We started 2020 with 1,474 pre-adolescent youth on our Life Skills Programme
We have had to be very adaptable as a team. The DOE stipulated that no external partnerships/role players were permitted at any schools. We have however been able to continue working with most of our learners and our role, certainly at the beginning of the lockdown, was largely supportive.
When schools reopened, the youth workers performed a supportive role in educating learners on safety protocols and assisted the schools with preparations before learners returned to school. Once schools reopened, the teams did the sanitising process for school learners and managed the entry and exit process to and from school. Early mornings were spent screening learners and liaising with parents leaving teachers free to concentrate on the task of helping learners catch up academic time lost.
Youth Workers then spent time in classrooms, helping where teachers were absent and were also permitted to teach the life skills curriculum with key grades.
Currently we are teaching life skills to Grades 6 and 7 at Zwakele and Grades 4 and 6 at Ekuthuleni Primary school.

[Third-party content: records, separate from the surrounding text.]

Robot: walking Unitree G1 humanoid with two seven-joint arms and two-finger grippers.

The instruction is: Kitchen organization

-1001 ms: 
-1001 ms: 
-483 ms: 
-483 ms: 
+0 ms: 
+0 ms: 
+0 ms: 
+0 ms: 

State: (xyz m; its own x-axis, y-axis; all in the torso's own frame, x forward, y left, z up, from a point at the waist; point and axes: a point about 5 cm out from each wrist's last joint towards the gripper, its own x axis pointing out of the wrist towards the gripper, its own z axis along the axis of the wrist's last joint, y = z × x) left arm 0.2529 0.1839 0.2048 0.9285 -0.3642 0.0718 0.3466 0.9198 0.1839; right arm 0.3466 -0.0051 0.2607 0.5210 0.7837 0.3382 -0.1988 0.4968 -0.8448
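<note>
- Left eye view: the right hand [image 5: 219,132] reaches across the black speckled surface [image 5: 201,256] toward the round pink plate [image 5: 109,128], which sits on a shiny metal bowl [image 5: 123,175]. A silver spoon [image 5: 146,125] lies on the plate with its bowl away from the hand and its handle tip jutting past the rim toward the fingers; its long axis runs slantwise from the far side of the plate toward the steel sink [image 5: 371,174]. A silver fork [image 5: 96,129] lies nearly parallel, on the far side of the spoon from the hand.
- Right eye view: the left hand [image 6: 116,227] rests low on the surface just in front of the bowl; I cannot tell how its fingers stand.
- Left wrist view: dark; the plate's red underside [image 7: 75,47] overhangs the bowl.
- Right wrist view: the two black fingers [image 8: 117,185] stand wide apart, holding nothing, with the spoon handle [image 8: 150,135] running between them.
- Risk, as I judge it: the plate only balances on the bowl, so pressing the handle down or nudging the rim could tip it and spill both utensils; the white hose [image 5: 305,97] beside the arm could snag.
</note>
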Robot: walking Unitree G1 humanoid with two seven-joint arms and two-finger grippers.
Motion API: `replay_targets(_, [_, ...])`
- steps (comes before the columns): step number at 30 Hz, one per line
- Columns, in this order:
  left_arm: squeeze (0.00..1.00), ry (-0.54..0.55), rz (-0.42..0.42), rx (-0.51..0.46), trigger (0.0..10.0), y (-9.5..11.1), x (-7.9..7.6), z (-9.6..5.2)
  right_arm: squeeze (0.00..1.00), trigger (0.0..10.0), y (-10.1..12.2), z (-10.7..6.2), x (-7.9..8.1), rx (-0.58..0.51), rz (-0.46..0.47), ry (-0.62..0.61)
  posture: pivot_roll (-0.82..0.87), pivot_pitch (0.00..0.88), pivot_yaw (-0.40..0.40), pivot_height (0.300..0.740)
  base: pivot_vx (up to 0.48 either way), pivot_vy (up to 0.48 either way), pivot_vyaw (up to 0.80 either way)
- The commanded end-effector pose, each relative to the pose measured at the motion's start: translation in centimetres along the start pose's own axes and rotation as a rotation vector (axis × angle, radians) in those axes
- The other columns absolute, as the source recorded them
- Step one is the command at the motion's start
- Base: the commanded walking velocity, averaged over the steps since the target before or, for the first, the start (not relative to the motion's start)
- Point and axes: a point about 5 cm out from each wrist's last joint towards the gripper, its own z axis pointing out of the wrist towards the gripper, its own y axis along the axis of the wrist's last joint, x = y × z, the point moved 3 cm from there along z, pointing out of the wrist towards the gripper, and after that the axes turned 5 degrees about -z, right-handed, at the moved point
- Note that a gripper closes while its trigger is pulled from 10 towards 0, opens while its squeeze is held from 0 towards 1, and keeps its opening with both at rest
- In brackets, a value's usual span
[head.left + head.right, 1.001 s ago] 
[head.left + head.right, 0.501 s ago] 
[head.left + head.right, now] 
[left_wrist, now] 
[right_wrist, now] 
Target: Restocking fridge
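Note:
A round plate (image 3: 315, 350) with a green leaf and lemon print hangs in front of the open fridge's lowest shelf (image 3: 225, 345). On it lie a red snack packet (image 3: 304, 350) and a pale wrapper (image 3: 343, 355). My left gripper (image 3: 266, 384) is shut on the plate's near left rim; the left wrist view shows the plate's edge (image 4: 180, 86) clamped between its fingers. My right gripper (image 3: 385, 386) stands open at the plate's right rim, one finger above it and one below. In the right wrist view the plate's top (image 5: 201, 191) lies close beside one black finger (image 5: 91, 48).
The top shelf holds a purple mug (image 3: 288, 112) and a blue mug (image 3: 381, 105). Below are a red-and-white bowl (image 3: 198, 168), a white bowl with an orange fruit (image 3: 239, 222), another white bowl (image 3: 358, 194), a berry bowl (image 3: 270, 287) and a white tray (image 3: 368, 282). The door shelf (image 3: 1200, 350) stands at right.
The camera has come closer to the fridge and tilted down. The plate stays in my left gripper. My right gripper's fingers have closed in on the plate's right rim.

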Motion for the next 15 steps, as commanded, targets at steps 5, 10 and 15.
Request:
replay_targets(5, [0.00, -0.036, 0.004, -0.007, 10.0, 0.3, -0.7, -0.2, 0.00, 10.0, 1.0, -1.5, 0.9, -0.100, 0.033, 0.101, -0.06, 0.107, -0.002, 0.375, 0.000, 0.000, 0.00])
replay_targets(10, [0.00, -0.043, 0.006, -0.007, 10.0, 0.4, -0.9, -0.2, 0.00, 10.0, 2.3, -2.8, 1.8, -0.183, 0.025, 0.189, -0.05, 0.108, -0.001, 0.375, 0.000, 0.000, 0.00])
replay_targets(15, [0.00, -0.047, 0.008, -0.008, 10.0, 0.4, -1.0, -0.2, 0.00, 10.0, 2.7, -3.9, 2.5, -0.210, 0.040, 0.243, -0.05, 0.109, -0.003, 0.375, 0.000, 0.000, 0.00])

We are most grateful for our long standing relationship of trust with our schools who value us as partners in their schools
Activities that kept us engaged with one another and our beneficiaries during hard Lockdown Level 5
- Weekly Zoom Team Connect Sessions – the team were supported emotionally to enable them to brainstorm new and innovative ways of reaching our beneficiaries so that life skills lesson content could be shared.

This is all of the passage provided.